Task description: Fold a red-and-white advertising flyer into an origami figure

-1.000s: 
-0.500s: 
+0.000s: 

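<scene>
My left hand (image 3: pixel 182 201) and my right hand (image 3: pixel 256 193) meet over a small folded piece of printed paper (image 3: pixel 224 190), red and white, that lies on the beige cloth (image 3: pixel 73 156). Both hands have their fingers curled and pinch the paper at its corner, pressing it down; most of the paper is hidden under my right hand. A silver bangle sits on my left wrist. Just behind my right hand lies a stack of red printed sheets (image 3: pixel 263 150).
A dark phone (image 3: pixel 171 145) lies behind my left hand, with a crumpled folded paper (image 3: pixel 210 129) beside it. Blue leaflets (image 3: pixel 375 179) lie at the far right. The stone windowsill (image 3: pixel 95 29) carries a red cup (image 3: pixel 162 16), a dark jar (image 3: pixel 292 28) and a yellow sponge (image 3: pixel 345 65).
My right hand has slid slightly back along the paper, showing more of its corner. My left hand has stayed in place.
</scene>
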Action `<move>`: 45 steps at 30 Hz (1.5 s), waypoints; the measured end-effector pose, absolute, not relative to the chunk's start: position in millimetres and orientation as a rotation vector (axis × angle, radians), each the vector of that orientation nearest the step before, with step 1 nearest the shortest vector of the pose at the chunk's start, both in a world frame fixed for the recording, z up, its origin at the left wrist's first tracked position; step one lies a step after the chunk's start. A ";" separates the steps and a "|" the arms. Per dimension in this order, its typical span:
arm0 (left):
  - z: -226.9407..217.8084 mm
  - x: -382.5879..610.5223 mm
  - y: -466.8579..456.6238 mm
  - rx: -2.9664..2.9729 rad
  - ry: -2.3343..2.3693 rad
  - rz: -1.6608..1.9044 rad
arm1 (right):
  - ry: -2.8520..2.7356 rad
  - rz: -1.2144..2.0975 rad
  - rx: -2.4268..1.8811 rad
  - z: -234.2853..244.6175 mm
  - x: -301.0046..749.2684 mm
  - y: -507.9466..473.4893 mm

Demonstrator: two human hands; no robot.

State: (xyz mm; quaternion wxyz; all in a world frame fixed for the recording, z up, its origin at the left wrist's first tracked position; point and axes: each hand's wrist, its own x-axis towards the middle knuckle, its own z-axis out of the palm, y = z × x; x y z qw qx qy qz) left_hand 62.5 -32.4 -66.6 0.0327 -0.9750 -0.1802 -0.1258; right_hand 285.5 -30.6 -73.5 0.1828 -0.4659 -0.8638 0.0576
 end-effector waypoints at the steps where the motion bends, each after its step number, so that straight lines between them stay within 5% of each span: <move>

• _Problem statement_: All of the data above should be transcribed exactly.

• _Task answer_:
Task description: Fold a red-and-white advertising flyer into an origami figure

-1.000s: 
-0.500s: 
+0.000s: 

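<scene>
My left hand (image 3: pixel 182 201) and my right hand (image 3: pixel 256 193) meet over a small folded piece of printed paper (image 3: pixel 224 190), red and white, that lies on the beige cloth (image 3: pixel 73 156). Both hands have their fingers curled and pinch the paper at its corner, pressing it down; most of the paper is hidden under my right hand. A silver bangle sits on my left wrist. Just behind my right hand lies a stack of red printed sheets (image 3: pixel 263 150).
A dark phone (image 3: pixel 171 145) lies behind my left hand, with a crumpled folded paper (image 3: pixel 210 129) beside it. Blue leaflets (image 3: pixel 375 179) lie at the far right. The stone windowsill (image 3: pixel 95 29) carries a red cup (image 3: pixel 162 16), a dark jar (image 3: pixel 292 28) and a yellow sponge (image 3: pixel 345 65).
My right hand has slid slightly back along the paper, showing more of its corner. My left hand has stayed in place.
</scene>
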Action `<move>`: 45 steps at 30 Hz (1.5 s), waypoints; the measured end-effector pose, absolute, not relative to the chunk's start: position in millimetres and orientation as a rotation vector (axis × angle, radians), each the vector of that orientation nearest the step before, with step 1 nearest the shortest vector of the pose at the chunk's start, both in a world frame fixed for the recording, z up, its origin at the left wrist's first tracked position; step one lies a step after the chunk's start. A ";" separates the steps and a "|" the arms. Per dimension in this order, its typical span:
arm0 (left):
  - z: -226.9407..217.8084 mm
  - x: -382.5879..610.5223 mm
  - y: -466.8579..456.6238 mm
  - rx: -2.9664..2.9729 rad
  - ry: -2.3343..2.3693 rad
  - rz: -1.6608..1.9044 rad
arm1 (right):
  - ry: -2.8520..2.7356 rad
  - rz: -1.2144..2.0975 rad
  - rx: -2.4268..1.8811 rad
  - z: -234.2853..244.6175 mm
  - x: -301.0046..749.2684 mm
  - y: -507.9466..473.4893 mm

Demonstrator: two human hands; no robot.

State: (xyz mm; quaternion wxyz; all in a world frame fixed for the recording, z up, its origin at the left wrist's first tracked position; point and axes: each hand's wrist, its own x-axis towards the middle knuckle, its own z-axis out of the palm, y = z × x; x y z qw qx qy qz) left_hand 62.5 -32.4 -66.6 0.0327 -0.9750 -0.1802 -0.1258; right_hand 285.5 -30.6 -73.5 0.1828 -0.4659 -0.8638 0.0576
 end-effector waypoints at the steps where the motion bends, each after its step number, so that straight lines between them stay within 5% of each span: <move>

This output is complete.